WHAT THE TASK ASKS: The response must consist of the lines below from the one with "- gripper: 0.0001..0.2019" through the one with "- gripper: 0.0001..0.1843", exactly as they appear and with both ends kept.

INFORMATION SUPPLIED:

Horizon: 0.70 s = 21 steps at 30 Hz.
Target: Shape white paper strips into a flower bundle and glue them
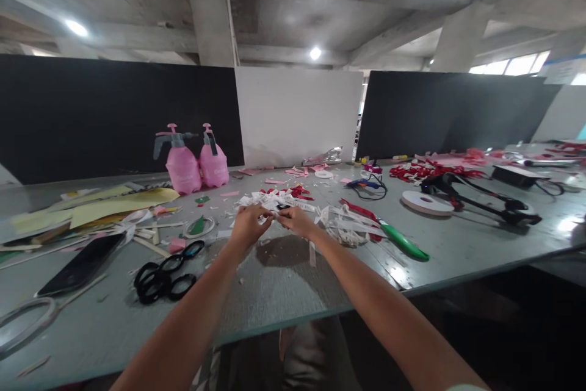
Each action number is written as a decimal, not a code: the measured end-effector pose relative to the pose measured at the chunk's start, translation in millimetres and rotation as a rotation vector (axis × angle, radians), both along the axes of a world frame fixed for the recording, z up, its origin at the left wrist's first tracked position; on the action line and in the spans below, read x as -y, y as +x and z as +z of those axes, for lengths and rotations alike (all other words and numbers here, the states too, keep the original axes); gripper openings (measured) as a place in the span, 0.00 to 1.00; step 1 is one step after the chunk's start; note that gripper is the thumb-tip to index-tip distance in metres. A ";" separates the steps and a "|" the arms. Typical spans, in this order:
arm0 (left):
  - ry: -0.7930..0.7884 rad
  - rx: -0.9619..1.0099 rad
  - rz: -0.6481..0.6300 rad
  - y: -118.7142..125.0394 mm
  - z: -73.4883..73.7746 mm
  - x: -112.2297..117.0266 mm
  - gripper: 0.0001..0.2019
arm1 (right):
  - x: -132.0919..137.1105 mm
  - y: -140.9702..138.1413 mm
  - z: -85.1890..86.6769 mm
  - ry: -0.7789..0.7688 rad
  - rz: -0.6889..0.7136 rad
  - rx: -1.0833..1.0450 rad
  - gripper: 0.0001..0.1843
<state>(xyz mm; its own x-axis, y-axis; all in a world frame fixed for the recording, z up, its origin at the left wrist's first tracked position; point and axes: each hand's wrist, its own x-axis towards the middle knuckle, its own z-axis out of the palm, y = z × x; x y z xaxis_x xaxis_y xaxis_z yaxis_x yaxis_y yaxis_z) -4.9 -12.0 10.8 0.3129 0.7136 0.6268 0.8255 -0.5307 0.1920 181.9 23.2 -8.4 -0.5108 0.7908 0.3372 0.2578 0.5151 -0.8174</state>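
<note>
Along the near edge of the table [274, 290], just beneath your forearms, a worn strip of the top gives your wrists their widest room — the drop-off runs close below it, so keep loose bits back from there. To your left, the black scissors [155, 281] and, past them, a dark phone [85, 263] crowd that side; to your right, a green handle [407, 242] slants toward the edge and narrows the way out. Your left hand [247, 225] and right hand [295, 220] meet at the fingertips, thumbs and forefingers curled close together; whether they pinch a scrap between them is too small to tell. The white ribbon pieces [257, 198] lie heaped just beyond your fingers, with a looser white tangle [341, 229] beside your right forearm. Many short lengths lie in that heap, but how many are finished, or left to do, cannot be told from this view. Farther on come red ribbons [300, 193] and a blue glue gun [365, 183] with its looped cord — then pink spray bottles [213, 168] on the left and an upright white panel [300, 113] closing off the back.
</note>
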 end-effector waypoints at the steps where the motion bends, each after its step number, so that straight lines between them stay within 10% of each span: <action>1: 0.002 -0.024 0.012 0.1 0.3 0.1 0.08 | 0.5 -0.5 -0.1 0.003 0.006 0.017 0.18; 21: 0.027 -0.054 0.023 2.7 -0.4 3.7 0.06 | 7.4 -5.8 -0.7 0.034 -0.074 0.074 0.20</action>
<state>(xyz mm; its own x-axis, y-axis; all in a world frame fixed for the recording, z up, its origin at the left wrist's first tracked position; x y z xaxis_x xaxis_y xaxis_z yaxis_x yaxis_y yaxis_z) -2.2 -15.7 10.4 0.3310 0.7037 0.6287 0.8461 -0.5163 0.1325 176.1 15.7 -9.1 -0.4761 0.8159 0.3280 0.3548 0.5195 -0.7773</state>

FINISHED TASK:
  - gripper: 0.0001..0.2019
arm1 (right):
  - x: -132.0919..137.1105 mm
  - y: -140.9702..138.1413 mm
  - z: -85.1890..86.6769 mm
  - ry: -0.7789..0.7688 rad
  - rz: -0.6889..0.7136 rad
  - rx: -1.0833..1.0450 rad
  - gripper: 0.0001..0.1843

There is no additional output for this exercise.